Aus welchem Grund Feststellungen darüber, ob die Geldbeträge „an den Zeugen B***** zur Auszahlung gelangen können und ob das veranlagte Vermögen noch vorhanden ist", für die rechtliche Unterstellung der Tat von Bedeutung sein sollen, leitet die Beschwerde nicht aus dem Gesetz ab. Der Vollständigkeit halber wird zum zeitlichen Aspekt der Vermögensschädigung auf die Ausführungen zur Mängelrüge verwiesen. Die - im Übrigen dem Vorbringen der Mängelrüge widersprechende - Behauptung, die Konstatierungen zur subjektiven Tatseite (US 14) würden den Schuldspruch nicht tragen, entzieht sich mangels argumentativen Substrats einer sachbezogenen Erwiderung. Soweit die Rüge den festgestellten (US 14) Schädigungsvorsatz bestreitet, verfehlt sie die prozessordnungskonforme Darstellung des herangezogenen Nichtigkeitsgrundes.

Die Nichtigkeitsbeschwerde war daher gemäß § 285d Abs 1 StPO schon bei nichtöffentlicher Beratung sofort zurückzuweisen. Die Entscheidung über die Berufungen kommt somit dem Oberlandesgericht zu (§ 285i StPO).

Mit Blick auf die Bestimmung des § 290 Abs 1 zweiter Satz StPO sei festgehalten, dass die angefochtene Entscheidung keine ausreichenden Konstatierungen zur Abgrenzung zwischen den Tatbeständen der Veruntreuung (§ 133 StGB) und der Untreue (§ 153 StGB) enthält.

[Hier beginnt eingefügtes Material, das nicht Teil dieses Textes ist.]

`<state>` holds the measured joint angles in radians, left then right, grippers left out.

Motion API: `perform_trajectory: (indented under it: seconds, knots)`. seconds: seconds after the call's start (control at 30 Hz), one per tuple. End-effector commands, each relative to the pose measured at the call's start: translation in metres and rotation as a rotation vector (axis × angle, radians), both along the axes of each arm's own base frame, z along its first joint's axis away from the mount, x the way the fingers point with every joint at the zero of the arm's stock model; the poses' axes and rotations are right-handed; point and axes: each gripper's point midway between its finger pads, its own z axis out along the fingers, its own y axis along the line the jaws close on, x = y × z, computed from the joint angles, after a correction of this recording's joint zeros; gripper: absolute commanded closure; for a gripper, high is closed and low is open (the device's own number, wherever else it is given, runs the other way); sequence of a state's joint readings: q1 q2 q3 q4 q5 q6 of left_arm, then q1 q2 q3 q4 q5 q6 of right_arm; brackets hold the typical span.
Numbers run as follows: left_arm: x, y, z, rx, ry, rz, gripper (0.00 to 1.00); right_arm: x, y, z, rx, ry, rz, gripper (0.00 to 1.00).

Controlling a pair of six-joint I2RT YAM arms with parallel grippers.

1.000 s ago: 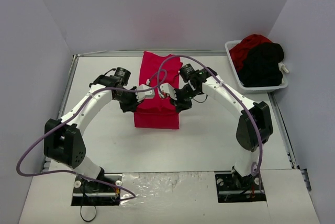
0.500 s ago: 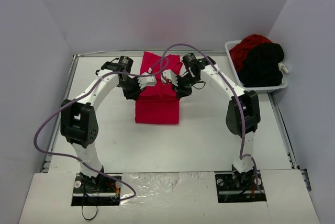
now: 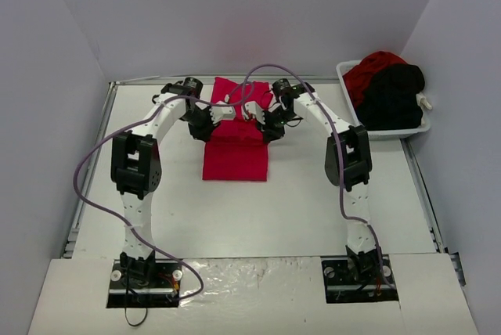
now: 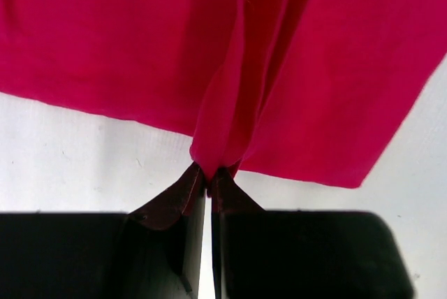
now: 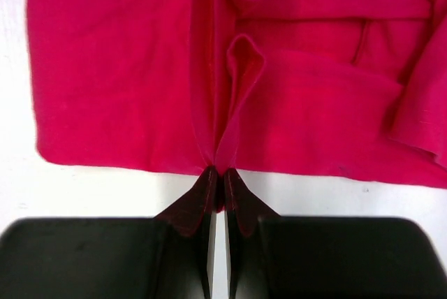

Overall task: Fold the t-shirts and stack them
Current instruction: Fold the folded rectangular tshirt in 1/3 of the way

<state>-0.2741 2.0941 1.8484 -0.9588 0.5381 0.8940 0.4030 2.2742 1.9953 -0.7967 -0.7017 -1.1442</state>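
Note:
A bright red t-shirt lies partly folded on the white table, its near part flat. My left gripper is shut on a pinch of its cloth at the left side; in the left wrist view the red cloth bunches into the left gripper. My right gripper is shut on the right side; in the right wrist view the red cloth puckers into the right gripper. Another red t-shirt and a black t-shirt are heaped in the basket.
A white plastic basket stands at the back right of the table. Grey walls close in the back and both sides. A purple cable loops above the red shirt between the two arms.
Both grippers have carried the pinched cloth away from the arm bases toward the back wall, and the arms have stretched out. The shirt's near edge has slid slightly toward the back.

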Motion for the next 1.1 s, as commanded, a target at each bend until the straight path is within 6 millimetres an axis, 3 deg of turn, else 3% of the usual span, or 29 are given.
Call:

Die vorgenommene Subsumtion unter Letzteren trifft nämlich nur dann zu, wenn dem Beschwerdeführer hinsichtlich der überlassenen Geldbeträge eine Verfügungsmacht, also ein rechtliches Pouvoir eingeräumt worden ist (Kirchbacher/Presslauer in WK2 § 153 [2006] Rz 48). War der an ihn gerichtete Auftrag hingegen darauf beschränkt, die Beträge zwecks Veranlagung weiterzuleiten, wäre die Zueignungshandlung dem Tatbestand des § 133 StGB zu subsumieren (Bertel in WK2 § 133 [2005] Rz 20). Anlass zu amtswegigem Vorgehen bietet dieser Mangel an Feststellungen aber nicht, weil die insoweit allenfalls verfehlte Subsumtion dem Beschwerdeführer im Hinblick auf die identen Strafdrohungen der in Rede stehenden Bestimmungen nicht zum Nachteil gereichen würde.

Der Kostenausspruch beruht auf § 390a Abs 1 StPO.